Concurrency is increasingly important for a simple reason: Moore's Law is reaching its limits. That is, the number of transistors on a processor can no longer double every two years, due to fundamental laws of physics and practicalities of chip fabrication.

As such, instead of trying to make processors faster, hardware manufacturers are putting more processors on a chip and more cores in a processor. As with computing in general, when vertical scaling become too difficult and expensive, horizontal scaling is the way forward.

In fact, concurrency is so important to the future of programming that Guy Steele, creator of Scheme, declared that lists and accumulators are passé and that we need different data structures and algorithms going forward.

It's clear that concurrent systems are the future, and building concurrent systems requires concurrent languages–that is, languages designed with a good concurrency model from the start, not ones had it shoe-horned in later1.

To learn about concurrent languages, I started with Erlang, a language originally developed by telecom company Ericsson in the 1980's for programming network switches. As such, concurrency, fault tolerance, and avoidance of shared state were key goals from the start. Over the years, the language has evolved to become a general-purpose programming language, no longer restricted to the telecom industry2.

The language's concurrency model is its most distinguishing feature. In Erlang, calculations take place in light-weight3 processes managed by the VM. Processes do not share state–when they communicate, they send all necessary data via messages. Thus, when a process fails, it can be quickly restarted without affecting other processes or corrupting global state.

I've been exploring a bit of Erlang through Fred Hebert's Learn You Some Erlang4, an approachable introduction to the language. In many ways, Erlang is like Lisp–old and crufty, with a rabidly loyal community that trumpets its strengths and excuses its weaknesses. As such the barrier of entry for newcomers is unnecessarily high, and a Hebert's work lowers that barrier significantly.

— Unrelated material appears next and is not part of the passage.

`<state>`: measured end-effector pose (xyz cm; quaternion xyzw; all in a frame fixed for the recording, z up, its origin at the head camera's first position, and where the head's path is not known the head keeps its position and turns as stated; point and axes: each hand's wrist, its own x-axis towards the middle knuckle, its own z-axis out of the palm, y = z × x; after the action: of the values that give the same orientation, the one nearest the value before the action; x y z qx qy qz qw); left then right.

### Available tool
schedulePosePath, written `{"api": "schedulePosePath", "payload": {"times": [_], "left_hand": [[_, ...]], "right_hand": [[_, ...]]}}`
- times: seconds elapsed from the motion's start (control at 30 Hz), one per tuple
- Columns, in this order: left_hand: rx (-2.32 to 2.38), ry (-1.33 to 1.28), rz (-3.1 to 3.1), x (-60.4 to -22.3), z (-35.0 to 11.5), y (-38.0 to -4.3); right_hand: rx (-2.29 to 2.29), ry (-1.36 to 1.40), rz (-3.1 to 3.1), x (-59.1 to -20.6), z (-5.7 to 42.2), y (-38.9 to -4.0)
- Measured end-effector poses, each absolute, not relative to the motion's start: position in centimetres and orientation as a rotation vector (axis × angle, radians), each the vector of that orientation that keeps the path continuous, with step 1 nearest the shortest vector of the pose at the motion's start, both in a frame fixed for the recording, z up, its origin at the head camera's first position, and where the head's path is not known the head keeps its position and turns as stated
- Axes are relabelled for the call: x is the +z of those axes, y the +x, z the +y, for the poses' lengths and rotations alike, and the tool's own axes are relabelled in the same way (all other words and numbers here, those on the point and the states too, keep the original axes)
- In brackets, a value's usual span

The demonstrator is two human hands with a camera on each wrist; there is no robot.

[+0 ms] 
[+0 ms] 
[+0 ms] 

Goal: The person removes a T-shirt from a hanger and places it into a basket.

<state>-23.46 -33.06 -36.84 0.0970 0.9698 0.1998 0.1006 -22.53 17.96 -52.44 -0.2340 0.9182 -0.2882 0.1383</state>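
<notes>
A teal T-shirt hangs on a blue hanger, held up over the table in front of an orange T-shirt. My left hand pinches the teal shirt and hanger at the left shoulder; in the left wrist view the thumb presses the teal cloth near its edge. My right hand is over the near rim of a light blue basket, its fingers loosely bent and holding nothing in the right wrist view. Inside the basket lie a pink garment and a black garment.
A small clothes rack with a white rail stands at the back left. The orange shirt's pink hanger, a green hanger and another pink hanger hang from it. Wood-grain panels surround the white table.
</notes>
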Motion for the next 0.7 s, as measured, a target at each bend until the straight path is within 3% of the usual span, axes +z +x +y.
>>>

I'll be exploring Erlang in the weeks to come. There's also Elixir, a new language for the Erlang VM that has nicer syntax, which I may also take a look at.

Footnotes:

1

Java, for example, has a poor concurrency model, relying on the programmer to manipulate locks and threads, which is nigh-impossible to get right in a large system.

2

The popular WhatsApp messenger, for example, uses an Erlang backend.

3

Erlang processes really are lightweight–each one only takes around 300 words of memory!